Ce 17 décembre 2025 marque le centenaire de la naissance d’Alphonse Boudard.

C’est un poncif de dire d’une vie qu’elle est un roman mais en l’occurrence…
Père inconnu, mère prostituée, élevé dans le Paris ouvrier par sa grand-mère, la Résistance au sortir d’une adolescence qui l’avait vu devenir typographe, la libération de Paris avec les FFI, les combats au côté du colonel Fabien, la campagne d’Alsace avec de Lattre, la Croix de guerre, et puis dix-huit années (1944-1962) bancroches entre prison pour cambriolages (il reconnaissait avoir des doigts de fée quand il s’agissait d’ouvrir les coffres-forts) et sanatorium pour tuberculose, telle fut la première moitié de son existence (1925-1962).
La seconde (1962-2000) fut celle de la rédemption par l’écriture dans le sillage de Céline, de Paraz et des grands argotiers. Il avait de quoi raconter en convoquant ses souvenirs. On voudrait tout citer et il faut tout lire de Boudard, depuis La Métamorphose des cloportes jusqu’aux Trois mamans du petit Jésus en passant par La Cerise, L’Hôpital, Le Corbillard de Jules, Les Combattants du petit bonheur (prix Renaudot 1977), le sublime Mourir d’enfance (Grand prix du roman de l’Académie française 1995) où il raconte « De nos jours la moitié des mères sont célibataires. On n’y attache plus grande importance. Pour bien me suivre il faut se replonger plus d’un demi-siècle en arrière. Un enfant sans père, sans nom, c’était celui par qui le scandale arrive. » et l’hilarant Méthode à Mimile (en collaboration avec le très sérieux Luc Étienne), pastiche de la Méthode Assimil pour apprendre à jaspiner comme un vrai gazier de Ménilmuche.
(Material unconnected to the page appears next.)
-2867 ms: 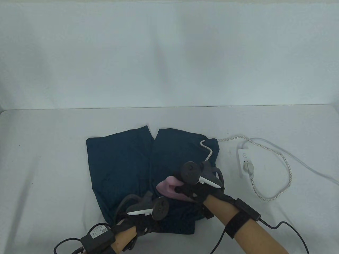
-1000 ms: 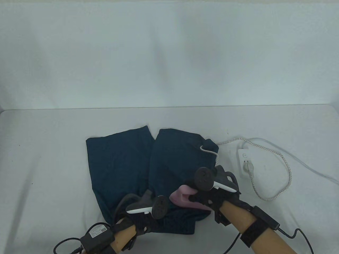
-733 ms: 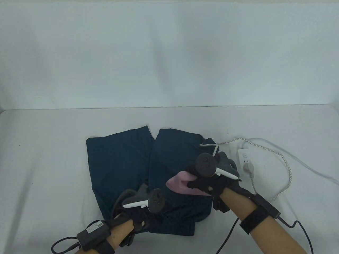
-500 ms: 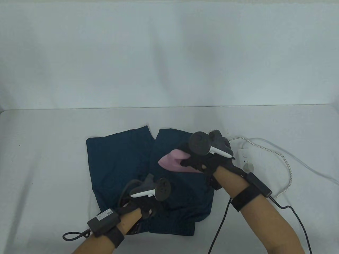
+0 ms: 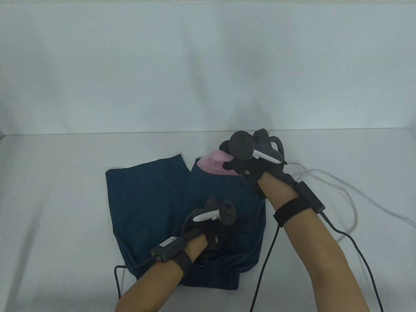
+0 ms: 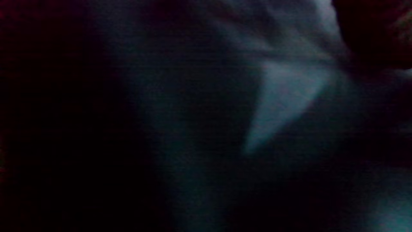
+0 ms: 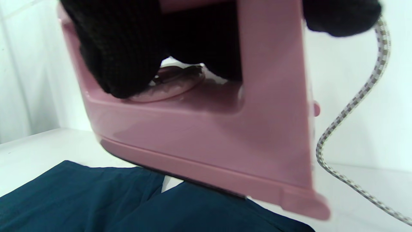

Écoutez-le parler à Thierry Ardisson, tout sonne vrai, les mots, les expressions, le ton, le style.
Un ami commun nous avait présentés et le moins que je puisse dire est qu’il m’a fallu longtemps pour le voir quitter sa réserve et m’accorder un tout petit peu sa confiance. Quelques années après notre première rencontre, un déjeuner en terrasse avec ses copains niçois (Raoul Mille, Louis Nucéra, Didier van Cauwelaert) nous rapprocha avant ce jour de juin 1998 que nous passâmes tous les deux entre Montmorillon et Paris (au retour du Salon du livre organisé dans son fief par Régine Deforges et que nous devions quitter plus tôt que les autres), où je l’ai écouté tout l’après-midi, émerveillé, me parler de la capitale, de Belleville, des différents types d’antisémitisme à la Belle Époque, de l’origine pittoresque de certains noms de rues… Il me posa aussi beaucoup de questions sur le Père-Lachaise, éclatant de rire en apprenant certains voisinages, me laissant le souvenir d’un homme aussi charmant que modeste.
Dix-huit mois plus tard, en janvier 2000, il fut retrouvé mort chez lui, à Nice, victime d’une crise cardiaque. Au moins n’aura-t-il pas vu, peu après, le cher Louis Nucéra se faire tuer à Carros par un chauffard.
On l’enterra à Paris, au cimetière Montparnasse. Bien qu’en bordure d’allée (18è division), sa tombe ne reçoit pas autant de visites qu’elle le devrait.